After Bleyer entertainingly played auctioneer in the auctioning off of an autographed Rockies bat ($180) and "A League of Their Own" movie poster ($425) autographed by Tom Hanks and Madonna among others Thomas Harding of MLB.com and the "feeling good feeling clean" report on MLB radio gave the keynote address. Harding talked about his career from his humble beginnings in Bluefield West Virginia to his days in Memphis and finally his opening with the Colorado Springs Gazette that has since led him to Denver. He told several interesting anecdotes but probably the most entertaining was his first experience in covering a major league game in Atlanta in 1983 while still a college student. Failing to ask manager Joe Torre his question at the right time, he hung around afterwards and summoned the courage. Torre immediately asked him when he graduated and proceeded to allow the young reporter to ask his questions while he shaved. From there Harding was hooked.

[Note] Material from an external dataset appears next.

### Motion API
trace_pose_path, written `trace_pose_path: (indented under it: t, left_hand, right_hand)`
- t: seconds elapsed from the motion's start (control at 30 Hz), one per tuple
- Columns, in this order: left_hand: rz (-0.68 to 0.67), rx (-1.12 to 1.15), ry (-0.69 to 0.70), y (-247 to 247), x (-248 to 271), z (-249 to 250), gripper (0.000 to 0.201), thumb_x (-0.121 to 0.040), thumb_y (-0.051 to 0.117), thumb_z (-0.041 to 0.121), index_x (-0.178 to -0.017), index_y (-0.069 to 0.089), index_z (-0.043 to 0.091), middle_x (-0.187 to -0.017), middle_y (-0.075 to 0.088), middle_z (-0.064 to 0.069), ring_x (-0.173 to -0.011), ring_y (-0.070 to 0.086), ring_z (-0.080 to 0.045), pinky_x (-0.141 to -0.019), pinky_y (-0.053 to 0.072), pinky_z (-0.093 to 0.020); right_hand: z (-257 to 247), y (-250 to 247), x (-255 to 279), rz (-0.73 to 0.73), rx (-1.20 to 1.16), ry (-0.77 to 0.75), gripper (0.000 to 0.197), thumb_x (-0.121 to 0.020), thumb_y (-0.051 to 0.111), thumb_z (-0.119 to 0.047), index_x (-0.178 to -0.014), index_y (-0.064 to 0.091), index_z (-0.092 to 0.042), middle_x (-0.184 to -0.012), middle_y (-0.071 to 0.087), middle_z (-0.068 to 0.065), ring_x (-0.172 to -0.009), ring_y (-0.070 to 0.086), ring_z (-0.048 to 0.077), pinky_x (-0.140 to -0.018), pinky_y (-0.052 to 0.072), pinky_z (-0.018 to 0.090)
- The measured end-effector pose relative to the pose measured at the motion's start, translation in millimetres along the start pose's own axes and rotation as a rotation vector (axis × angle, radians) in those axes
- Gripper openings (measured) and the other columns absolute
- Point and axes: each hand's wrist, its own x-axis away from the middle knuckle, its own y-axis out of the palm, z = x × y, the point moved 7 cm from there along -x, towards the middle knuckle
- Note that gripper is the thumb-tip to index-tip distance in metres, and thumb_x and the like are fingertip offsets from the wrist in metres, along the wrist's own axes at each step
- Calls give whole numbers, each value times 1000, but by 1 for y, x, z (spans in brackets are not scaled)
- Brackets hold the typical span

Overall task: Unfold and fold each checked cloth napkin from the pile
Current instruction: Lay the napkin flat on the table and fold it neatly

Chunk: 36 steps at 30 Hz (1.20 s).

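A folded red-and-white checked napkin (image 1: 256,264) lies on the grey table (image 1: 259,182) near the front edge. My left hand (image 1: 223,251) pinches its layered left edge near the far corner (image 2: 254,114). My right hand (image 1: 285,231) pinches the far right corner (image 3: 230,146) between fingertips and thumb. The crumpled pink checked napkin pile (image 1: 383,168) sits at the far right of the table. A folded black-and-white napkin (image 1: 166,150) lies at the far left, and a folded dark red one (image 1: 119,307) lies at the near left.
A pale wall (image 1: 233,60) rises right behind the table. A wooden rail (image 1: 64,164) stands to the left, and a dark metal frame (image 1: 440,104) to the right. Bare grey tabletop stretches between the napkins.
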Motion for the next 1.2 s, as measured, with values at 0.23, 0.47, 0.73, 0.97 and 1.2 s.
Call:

The evening ended with the closing of bids on various items including baseball books and cards. Yours truly snagged a copy of Saving the Pitcher by Will Carroll and I'll admit to having outbid the keynote speaker. President Williams also awarded SABR memberships to Bleyer and the two speakers. Once again a very entertaining evening in the fellowship of other baseball fans (sponsored I might add by the Rockies organization). What's not to like?